I'll qualify this by saying I haven't played civ 5 in a long time and there were only 17 civs when I bought my copy but in both civ3 (persians) and civ5 (french) there was a single civ which seemed just too overpowered not to play it.

In civ4 still after all these years it's hard to pinpoint the best civ. Financial, expansionist, creative and spiritual are all great traits and a case can be made for philosophical and even industrious as well, even organised as you up the difficulties. Then you have India's supremely overpowered unique unit to consider.

Best leader in civ4 seems impossible to call. One of the reasons why its a superior game.
I found organized to actually get less impressive as I went up in the levels. Actually started finding industrious and philosophical to be a lot more powerful. Philosophical is usually a top-tier trait in my opinion and industrious is up there maybe not on the highest level but it's high not just for the fail gold but also for the national wonders if not for all out Wonder spam.
 
UAs is definitely a better system, because it has more variety.

However, I think the multiple leaders need to return, if they intend to make the AI play to their personality so heavily. Having the same civ use the same strategy every time will get predictable. Of course, that's more work, but I think it will be necessary.

Also, if they have multiple leaders, then they'll need to have some sort of differentiation between them. So either traits or some other system would need to be there too...
 
I like the UAs in Civ 5. What I would like to see is more variety with UAs in Civ 6. From a modding perspective this would help us not have to add so many dummy buildings and dummy social policies into our mods. It would make modding abilities a bit easier.
 
Well I went with other cus while unique abilities is better in theory, in practice I find most of the civ5 civs kind of boring and too situational. I know they want to force you into playing like the civ, I mean your start is even biased base on your civ! but I don't really like that. I enjoyed the genericness of civ4 to a point.

I think we need a little of both. Maybe give leaders traits and civs unique abilities and uu's ub's. One trait that defines them like expansive, financial, creative, industrious and make up some new ones like resilient or something I don't know. Then the civs contain the unique abilities allowing for double leaders of civs. Something that civs share but then also maintain more uniqueness than just traits.
 
The traits in Rising Tide could be the new approach they could go. That is more or less a fixed unique ability combined with 3 other choosable traits. But this was possibly also done because of the lack of UU's, UB's and UI's.
A system with 1 fixed UA + 1 choosable trait (without the diplomatic capital system) is my preference I think. This would especially helpful with map-dependent UA's if you are on the wrong type of map.
 
UAs is definitely a better system, because it has more variety.

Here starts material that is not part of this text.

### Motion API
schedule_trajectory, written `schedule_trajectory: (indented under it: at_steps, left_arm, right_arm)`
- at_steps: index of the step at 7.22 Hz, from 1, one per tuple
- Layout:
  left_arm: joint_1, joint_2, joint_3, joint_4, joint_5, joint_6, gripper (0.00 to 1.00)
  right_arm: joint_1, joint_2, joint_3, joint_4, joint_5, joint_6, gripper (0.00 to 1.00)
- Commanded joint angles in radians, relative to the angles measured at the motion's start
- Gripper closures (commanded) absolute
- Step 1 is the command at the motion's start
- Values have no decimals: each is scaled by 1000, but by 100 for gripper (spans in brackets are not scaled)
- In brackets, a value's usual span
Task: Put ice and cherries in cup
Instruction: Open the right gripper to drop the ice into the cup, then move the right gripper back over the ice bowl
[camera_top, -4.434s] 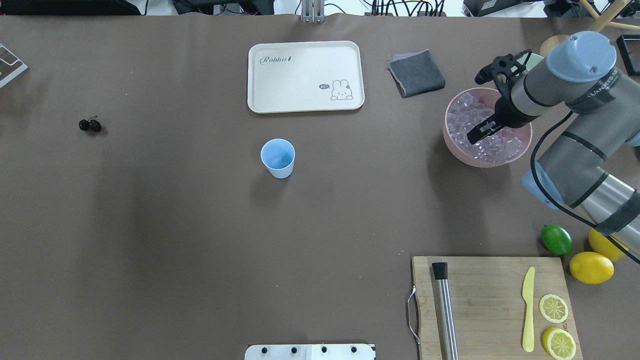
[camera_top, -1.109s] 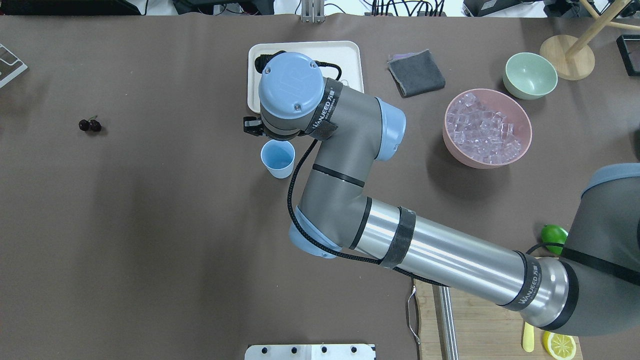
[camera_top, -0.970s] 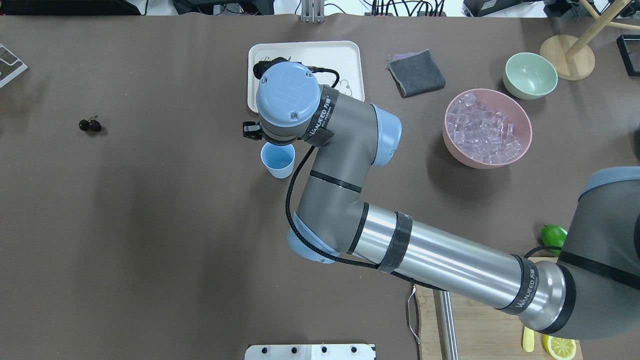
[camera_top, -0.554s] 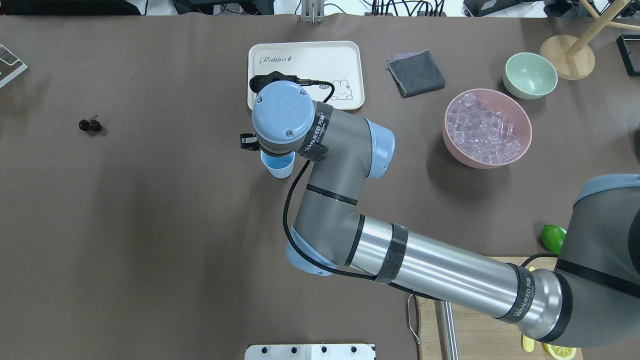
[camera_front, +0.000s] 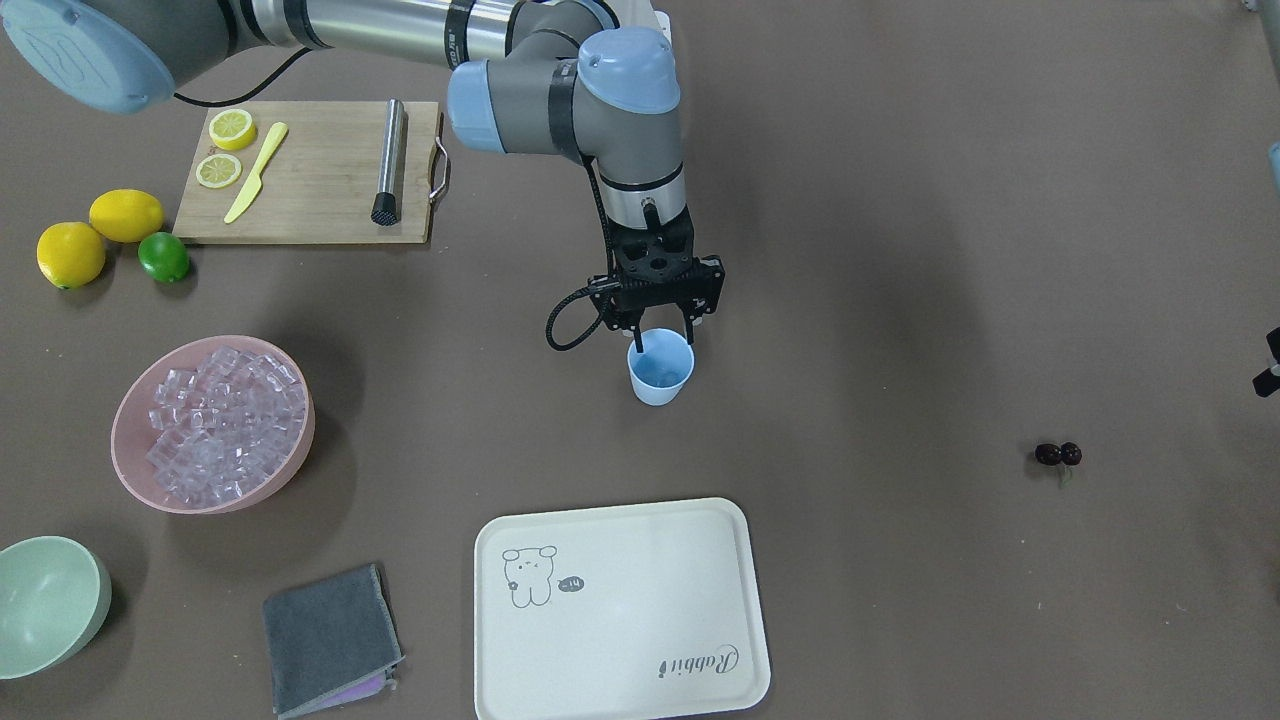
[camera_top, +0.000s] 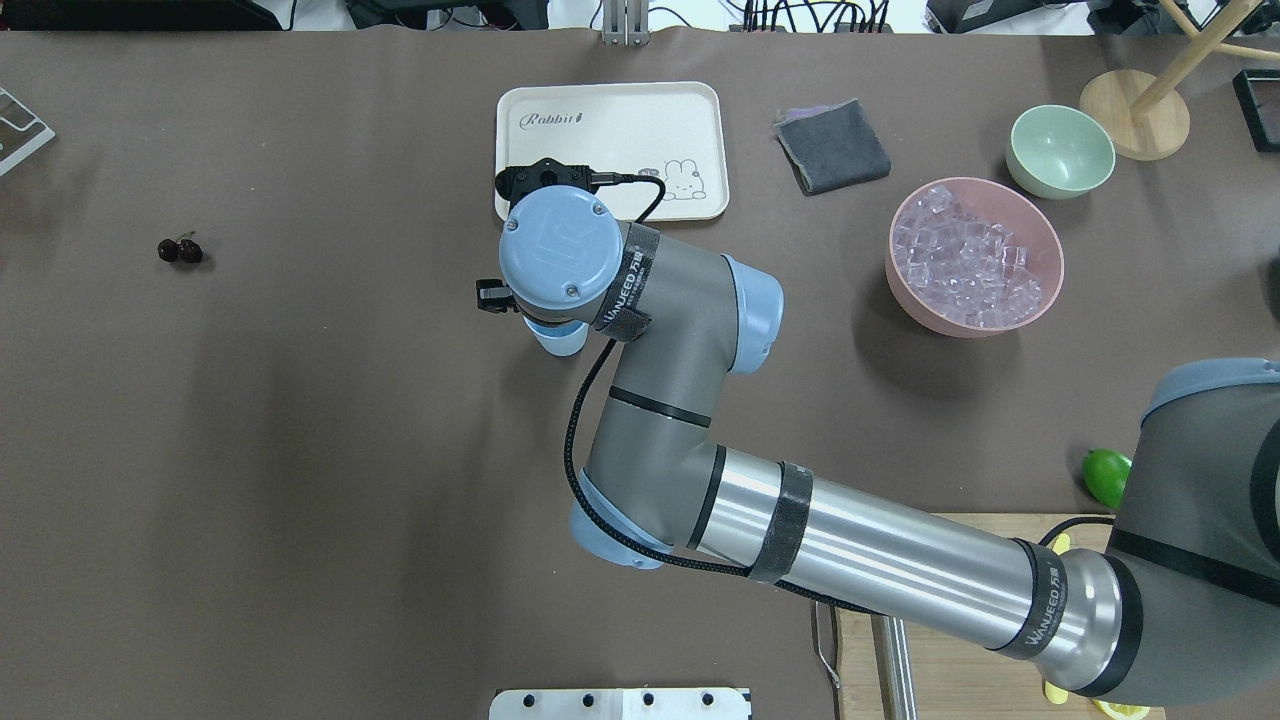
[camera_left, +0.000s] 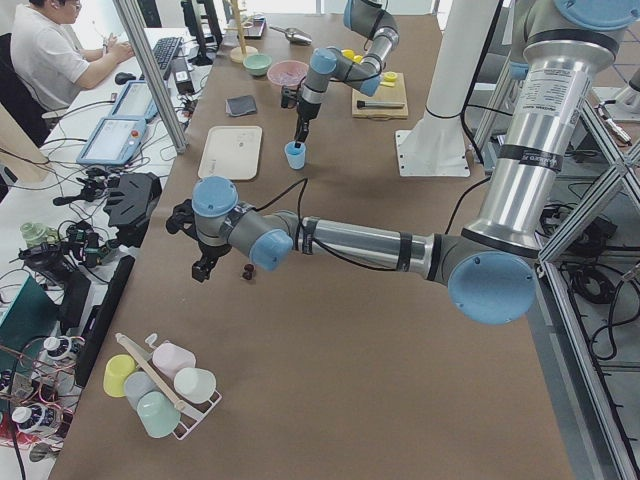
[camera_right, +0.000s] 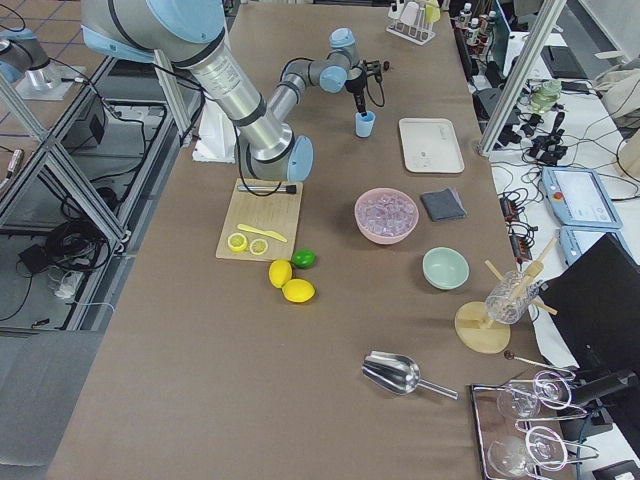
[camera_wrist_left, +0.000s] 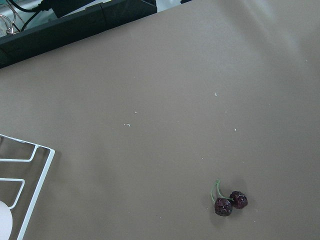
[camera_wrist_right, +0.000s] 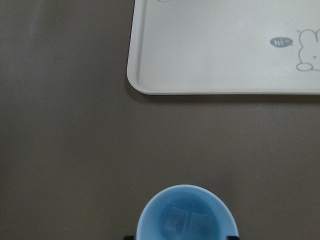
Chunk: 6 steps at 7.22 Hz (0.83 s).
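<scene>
The light-blue cup stands mid-table, just in front of the white tray. My right gripper hangs straight above the cup, open, with a finger on each side of the rim. The right wrist view shows two clear ice cubes lying in the cup. The overhead view shows only the cup's edge under the wrist. More ice fills the pink bowl. The cherries lie far off on the table; they also show in the left wrist view. My left gripper hovers near them; I cannot tell its state.
A grey cloth and a pale green bowl lie near the tray. A cutting board holds lemon slices, a yellow knife and a metal rod. Two lemons and a lime sit beside it.
My right arm came from the pink bowl to the cup. Over the last second the wrist slid over the cup and now covers most of it in the overhead view.
</scene>
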Motion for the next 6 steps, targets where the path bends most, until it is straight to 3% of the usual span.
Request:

However, I think the multiple leaders need to return, if they intend to make the AI play to their personality so heavily. Having the same civ use the same strategy every time will get predictable. Of course, that's more work, but I think it will be necessary.

Also, if they have multiple leaders, then they'll need to have some sort of differentiation between them. So either traits or some other system would need to be there too...

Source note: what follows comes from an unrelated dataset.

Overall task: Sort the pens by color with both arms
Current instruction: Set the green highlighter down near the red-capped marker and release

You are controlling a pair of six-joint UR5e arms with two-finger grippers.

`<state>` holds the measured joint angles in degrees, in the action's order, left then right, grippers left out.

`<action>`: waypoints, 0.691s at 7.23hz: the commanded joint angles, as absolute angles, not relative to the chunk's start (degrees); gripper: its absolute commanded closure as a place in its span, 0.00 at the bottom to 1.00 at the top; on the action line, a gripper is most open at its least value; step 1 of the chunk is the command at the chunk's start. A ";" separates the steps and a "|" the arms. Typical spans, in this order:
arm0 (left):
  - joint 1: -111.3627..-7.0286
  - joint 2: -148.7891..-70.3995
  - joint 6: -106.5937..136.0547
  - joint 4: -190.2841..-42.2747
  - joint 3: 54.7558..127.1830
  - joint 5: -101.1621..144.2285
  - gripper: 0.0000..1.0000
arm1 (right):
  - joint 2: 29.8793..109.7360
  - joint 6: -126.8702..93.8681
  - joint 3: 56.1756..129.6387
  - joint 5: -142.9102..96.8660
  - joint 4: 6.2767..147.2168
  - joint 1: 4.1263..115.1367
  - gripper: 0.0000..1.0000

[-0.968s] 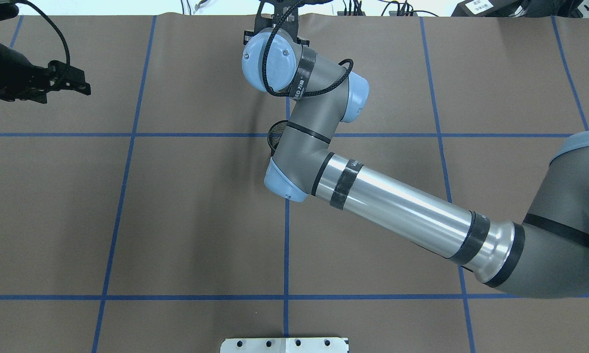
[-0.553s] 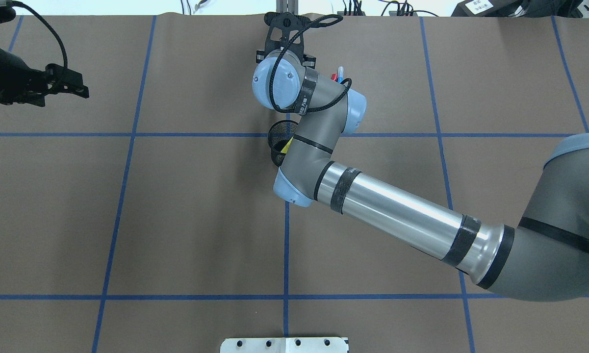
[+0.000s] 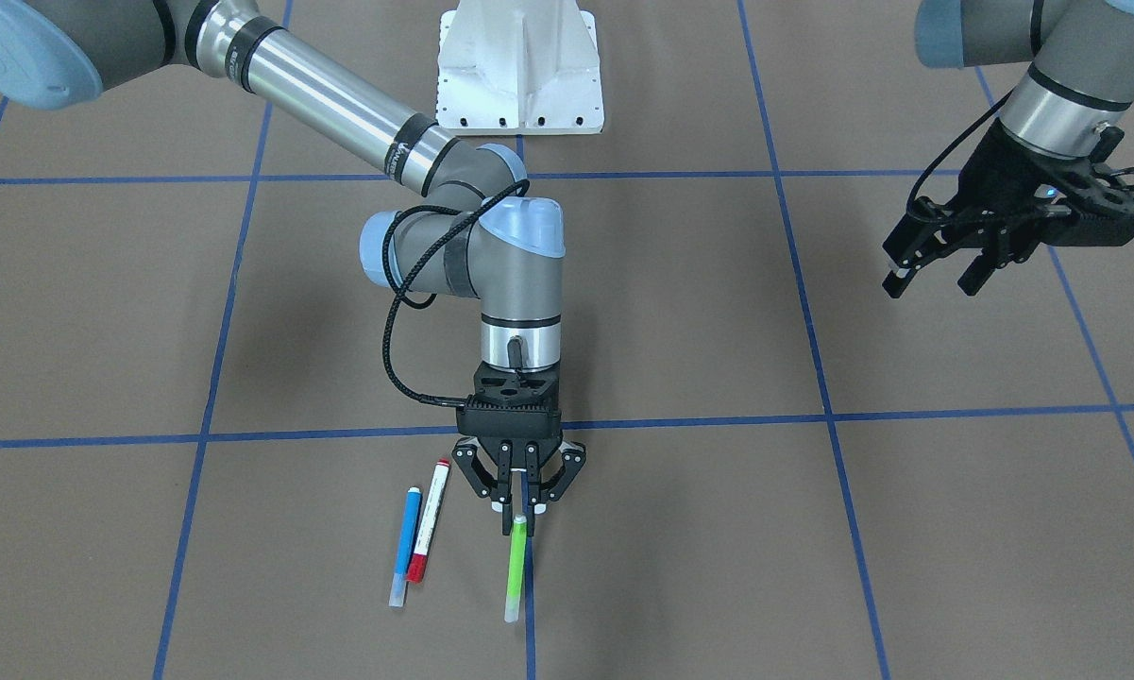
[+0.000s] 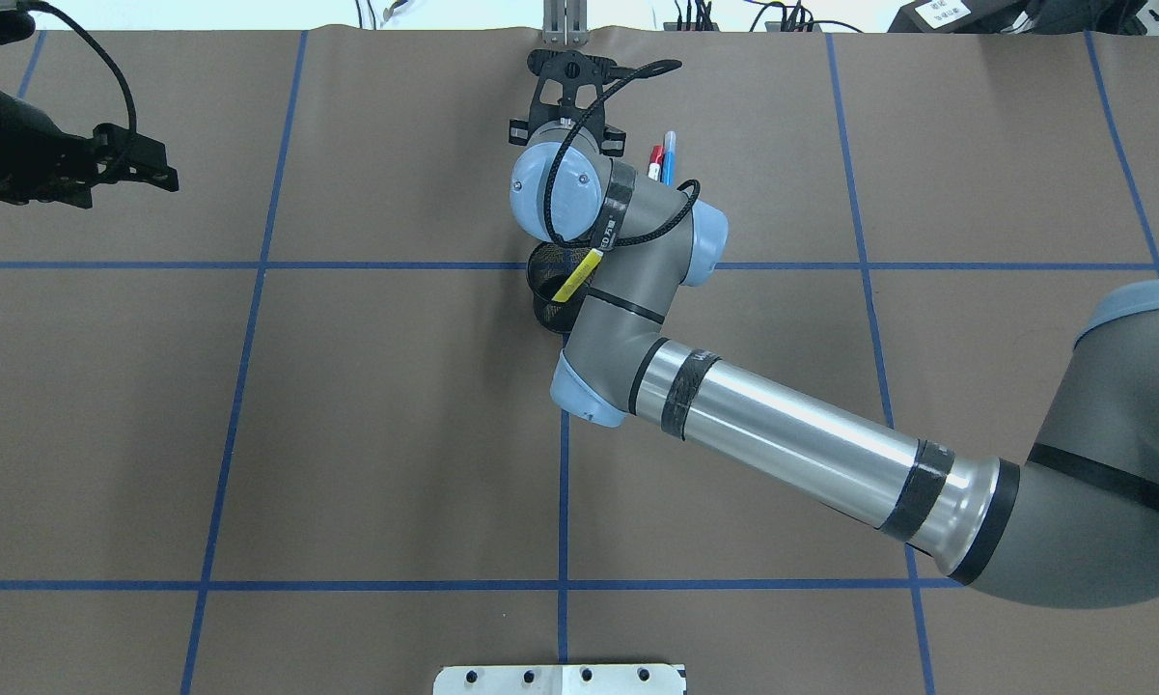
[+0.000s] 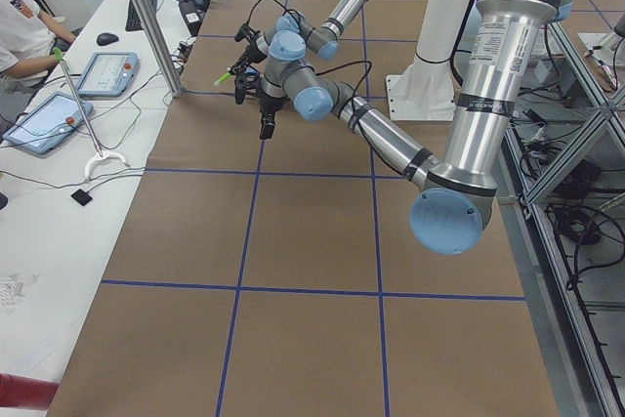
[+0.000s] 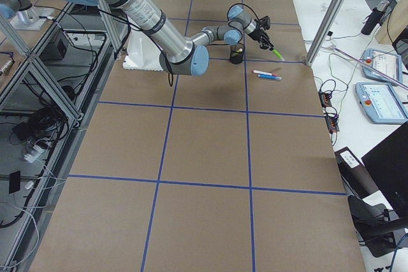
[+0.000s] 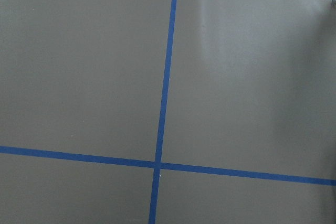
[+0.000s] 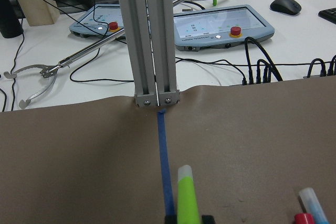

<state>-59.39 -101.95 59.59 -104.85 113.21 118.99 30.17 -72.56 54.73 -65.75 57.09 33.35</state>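
Note:
My right gripper (image 3: 521,510) is shut on the near end of the lime green pen (image 3: 516,567), held at a slant over the far part of the table; the pen (image 8: 187,198) also shows low in the right wrist view. Beside it on the brown mat lie the blue pen (image 3: 404,546) and the white pen with red ends (image 3: 429,519), close together. The yellow pen (image 4: 576,276) leans in the black mesh cup (image 4: 543,280), half hidden under the right wrist. My left gripper (image 3: 935,276) hangs open and empty far off to the side.
A white pedestal (image 3: 519,71) stands at the robot's base. An aluminium post (image 8: 149,40) rises at the table's far edge, with tablets (image 8: 223,24) and cables on the desk behind. A person (image 5: 20,26) sits at that desk.
The right wrist has drawn back toward the robot and slightly right, uncovering the cup with the yellow pen and the tips of the blue and red-ended pens. The left gripper has hardly moved.

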 commanded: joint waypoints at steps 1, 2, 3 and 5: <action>-59.24 -102.30 59.68 -104.85 112.33 119.00 0.01 | 32.41 -72.60 58.42 -67.40 57.04 33.40 0.00; -59.15 -103.52 59.85 -104.77 111.45 119.00 0.01 | 34.17 -72.60 62.10 -68.11 57.13 33.40 0.00; -58.11 -108.06 65.68 -104.24 108.31 119.00 0.01 | 35.93 -72.60 67.45 -70.64 58.09 33.49 0.00; -50.05 -121.32 79.59 -99.97 100.66 118.31 0.01 | 45.03 -72.42 85.51 -78.89 66.06 35.76 0.00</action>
<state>-54.24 -114.23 72.74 -102.92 104.71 118.79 39.47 -72.52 74.96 -74.57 61.79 34.35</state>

In Civ 5 mod, it is treated as different civilization. With different UA/UU/UB. If Civ 6 going to have multiple leaders. They can have different UA but the same UU and UB.

Although I doubt it will happen consider all of the work that make another leader is equal to making another civ. To make a Civ5 leader, Firaxis need more complex 3D art and voiceover compare to Civ4.

I understand why Firaxis prefer to made 34 civ instead of 24 civ with 34 leaders.
 
Unique abilities....by a very very long shot. If Civ 6 was to ever regress back to just traits, I wouldn't bother buying it.
 
Why not both?

Couldn't a Civ get a UA, a trait, and either a UB or UU?

You could even balance strong UAs with weaker traits and viceversa. The unique abilities of CivV really brought out the fun of seeing a new set of Civs during a game. This is one thing I see that hurts many of those "build a faction" 4x games.

this is exactly what I was thinking as well :goodjob:
 
I really prefer the UA system of civ5, however I would love it if they were a bit more dynamic on CiVI, as in having the option to focus on certain aspects of your civ (like ideologies but for each civ) for example, playing Rome and get to choose going republic or empire for diferent sets of unique stuff.
 
I like the UAs in theory, though in Civ V's case I ended up not playing the majority of Civs because I just couldn't bring myself to start a game, because their traits just weren't interesting enough or would pigeonhole me into playing a way I didn't enjoy.
 
UAs is definitely a better system, because it has more variety.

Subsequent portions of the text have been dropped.